Let me say, I’m not a fan of blowing up buildings, even if they’re unoccupied.  The number of times I’ve seen Fight Club doesn’t change the fact that I don’t condone real life violence.  I am hugely in favor of people using their voice, however.  Outsiders are often puzzled and disapproving of the amount of bickering that seems to go on in our culture.  They get a skewed view of America from their media because they only hear the people with the loudest voices, a lot of whom appear on Fox News.  Yet, even though it’s annoying, I believe there’s something special about our freedom of speech that allows people to say even the craziest of things.  Whatever you believe, you have the right to tell people about it whether others agree with you or not.

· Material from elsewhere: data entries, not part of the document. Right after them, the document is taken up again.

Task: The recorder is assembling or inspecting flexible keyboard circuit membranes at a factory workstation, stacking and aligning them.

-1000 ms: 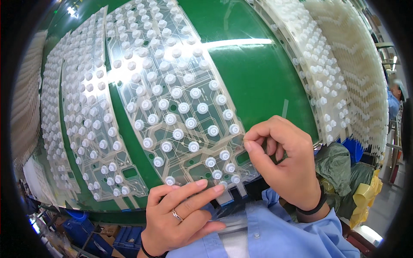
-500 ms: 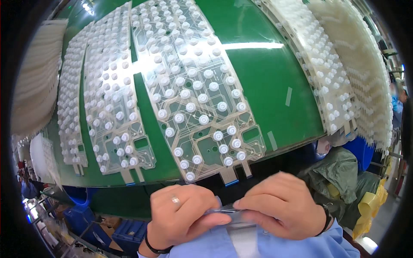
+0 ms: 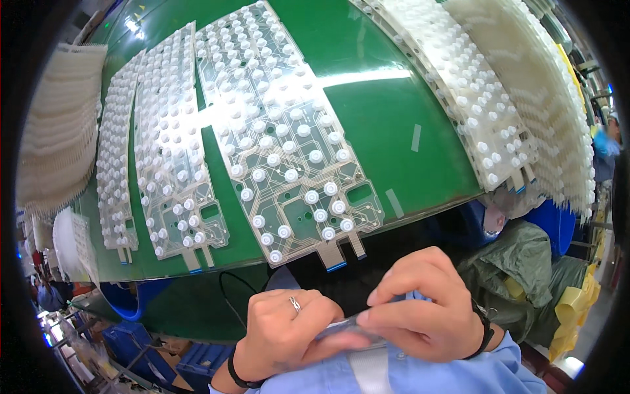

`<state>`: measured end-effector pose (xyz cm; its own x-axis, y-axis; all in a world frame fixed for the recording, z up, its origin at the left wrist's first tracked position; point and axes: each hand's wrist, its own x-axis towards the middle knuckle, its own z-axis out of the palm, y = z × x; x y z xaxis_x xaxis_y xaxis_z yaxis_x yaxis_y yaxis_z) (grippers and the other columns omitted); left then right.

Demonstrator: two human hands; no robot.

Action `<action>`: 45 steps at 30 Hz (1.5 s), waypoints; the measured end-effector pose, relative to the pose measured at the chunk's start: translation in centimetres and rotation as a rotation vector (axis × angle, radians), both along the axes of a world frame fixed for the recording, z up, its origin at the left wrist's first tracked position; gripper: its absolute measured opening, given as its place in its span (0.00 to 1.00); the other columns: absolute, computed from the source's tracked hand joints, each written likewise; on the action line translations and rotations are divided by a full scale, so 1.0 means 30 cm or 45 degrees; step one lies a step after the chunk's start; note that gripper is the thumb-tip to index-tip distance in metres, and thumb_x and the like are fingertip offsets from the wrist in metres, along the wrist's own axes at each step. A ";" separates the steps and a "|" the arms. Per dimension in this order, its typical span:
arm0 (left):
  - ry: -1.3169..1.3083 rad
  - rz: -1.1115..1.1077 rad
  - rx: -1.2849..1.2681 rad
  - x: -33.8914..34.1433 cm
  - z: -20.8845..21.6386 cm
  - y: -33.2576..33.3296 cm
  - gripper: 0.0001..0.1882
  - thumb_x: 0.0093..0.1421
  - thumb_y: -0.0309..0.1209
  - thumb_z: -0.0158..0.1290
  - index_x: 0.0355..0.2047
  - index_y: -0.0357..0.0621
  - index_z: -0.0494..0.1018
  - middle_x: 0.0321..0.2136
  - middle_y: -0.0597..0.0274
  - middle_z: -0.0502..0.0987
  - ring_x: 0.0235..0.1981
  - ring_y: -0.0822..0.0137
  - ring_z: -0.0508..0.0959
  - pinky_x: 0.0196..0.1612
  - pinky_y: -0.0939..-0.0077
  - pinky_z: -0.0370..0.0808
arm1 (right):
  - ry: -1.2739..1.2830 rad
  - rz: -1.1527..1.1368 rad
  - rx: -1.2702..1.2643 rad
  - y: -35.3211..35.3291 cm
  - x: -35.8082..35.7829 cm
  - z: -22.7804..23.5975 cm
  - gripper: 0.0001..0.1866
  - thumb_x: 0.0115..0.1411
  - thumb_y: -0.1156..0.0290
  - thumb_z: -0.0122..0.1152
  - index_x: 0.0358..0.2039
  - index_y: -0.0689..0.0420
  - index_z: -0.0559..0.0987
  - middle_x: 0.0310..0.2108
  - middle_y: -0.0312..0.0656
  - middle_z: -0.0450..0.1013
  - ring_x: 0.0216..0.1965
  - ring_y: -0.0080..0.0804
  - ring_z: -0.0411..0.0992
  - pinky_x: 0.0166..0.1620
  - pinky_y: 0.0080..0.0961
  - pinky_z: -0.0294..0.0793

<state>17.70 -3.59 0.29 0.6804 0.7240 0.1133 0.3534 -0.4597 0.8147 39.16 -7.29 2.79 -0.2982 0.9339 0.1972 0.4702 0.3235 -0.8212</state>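
Film (image 3: 342, 325) is pinched by the left hand's (image 3: 289, 335) closed fingers, the right hand's (image 3: 426, 315) grip being unclear; steadiness is required.

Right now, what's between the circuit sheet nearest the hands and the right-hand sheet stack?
Head view: green tabletop carrying two short translucent strips, between that white-domed circuit sheet and the sheet stack. Glare crosses it higher up.

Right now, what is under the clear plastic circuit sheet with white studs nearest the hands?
The green tabletop shows through the clear sheet; what lies directly beneath its white studs is covered.
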 end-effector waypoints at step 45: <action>0.152 -0.068 0.302 0.014 -0.081 0.090 0.14 0.55 0.41 0.60 0.20 0.48 0.71 0.46 0.60 0.81 0.52 0.53 0.76 0.45 0.64 0.68 | 0.021 -0.442 -0.381 0.186 0.042 -0.111 0.03 0.55 0.80 0.63 0.31 0.62 0.81 0.25 0.32 0.72 0.20 0.11 0.59 0.22 0.12 0.54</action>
<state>18.11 -0.89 -2.14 0.7358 0.6494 0.1919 0.4107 -0.6534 0.6359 40.43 -1.72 -0.55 0.0436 0.9946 -0.0946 0.4947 -0.1038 -0.8628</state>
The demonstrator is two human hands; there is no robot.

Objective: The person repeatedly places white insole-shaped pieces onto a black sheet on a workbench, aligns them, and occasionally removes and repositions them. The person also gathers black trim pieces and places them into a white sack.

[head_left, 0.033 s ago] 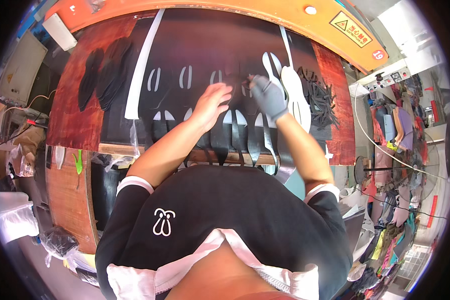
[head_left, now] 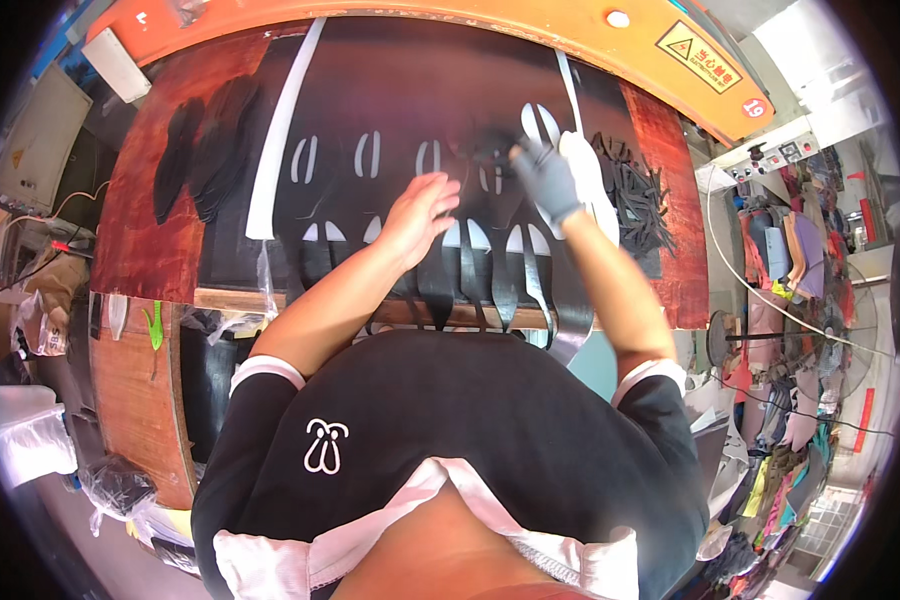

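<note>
While the black shirt with white trim (head_left: pixel 490 400) fills the nearest part of the view, a row of long, dark, tapering pieces with whitish rounded tips (head_left: pixel 435 285) lies just beyond it, along the front of the reddish-brown table (head_left: pixel 130 230). Both bare forearms reach over this edge. The left hand (head_left: pixel 422 215), ungloved, has its fingers loosely bent and appears to hold nothing, above the broad black sheet (head_left: pixel 370 80) that covers the middle of the table. To its right, the right hand (head_left: pixel 548 185), in a grey glove, curls its fingers inward; a dark blur lies beside the fingertips, and I cannot tell whether anything is gripped.

Just right of the glove lies a long white sole-shaped piece (head_left: pixel 582 160), and past that a tangled heap of thin black strips (head_left: pixel 633 195). Across the sheet run pairs of pale, narrow, curved shapes (head_left: pixel 375 153) (cut openings or laid pieces, I cannot say which). A long white strip (head_left: pixel 280 150) crosses the sheet's left side, with a group of black sole-shaped pieces (head_left: pixel 225 150) beyond it on the left. Farthest off stands the orange metal machine body (head_left: pixel 550 20).

The step in hand looks like handling small parts on the sheet; the next move calls for precise fingertips, since the pale shapes sit close together.
</note>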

This freedom, though, gives us a much greater responsibility to educate ourselves and think before we react.  This is a responsibility I feel too many people neglect.  Anybody can say anything they want, but that doesn’t mean you should believe them.  This is the most important lesson I tried to teach my students.  Evaluate what you hear in the media.  Search for biases.  Analyze the validity.  A lesson I fear so many people have forgotten.

See, now I’m just rambling again.

So, on this bonfire day, I will eat treacle toffee, watch a great film with an elf and a swan, and be grateful for my freedom.  There are still too many people around the world living under tyrannical rule.  The Arab spring proved that humanity’s urge for freedom from oppression cannot be denied.  There are a lot of things that are seriously messed up in this country.  Greed and irresponsibility are rampant.  And yet, essentially, I am free and happy.  So set something on fire tonight, and remember remember the fifth of November because really, what else is there to do?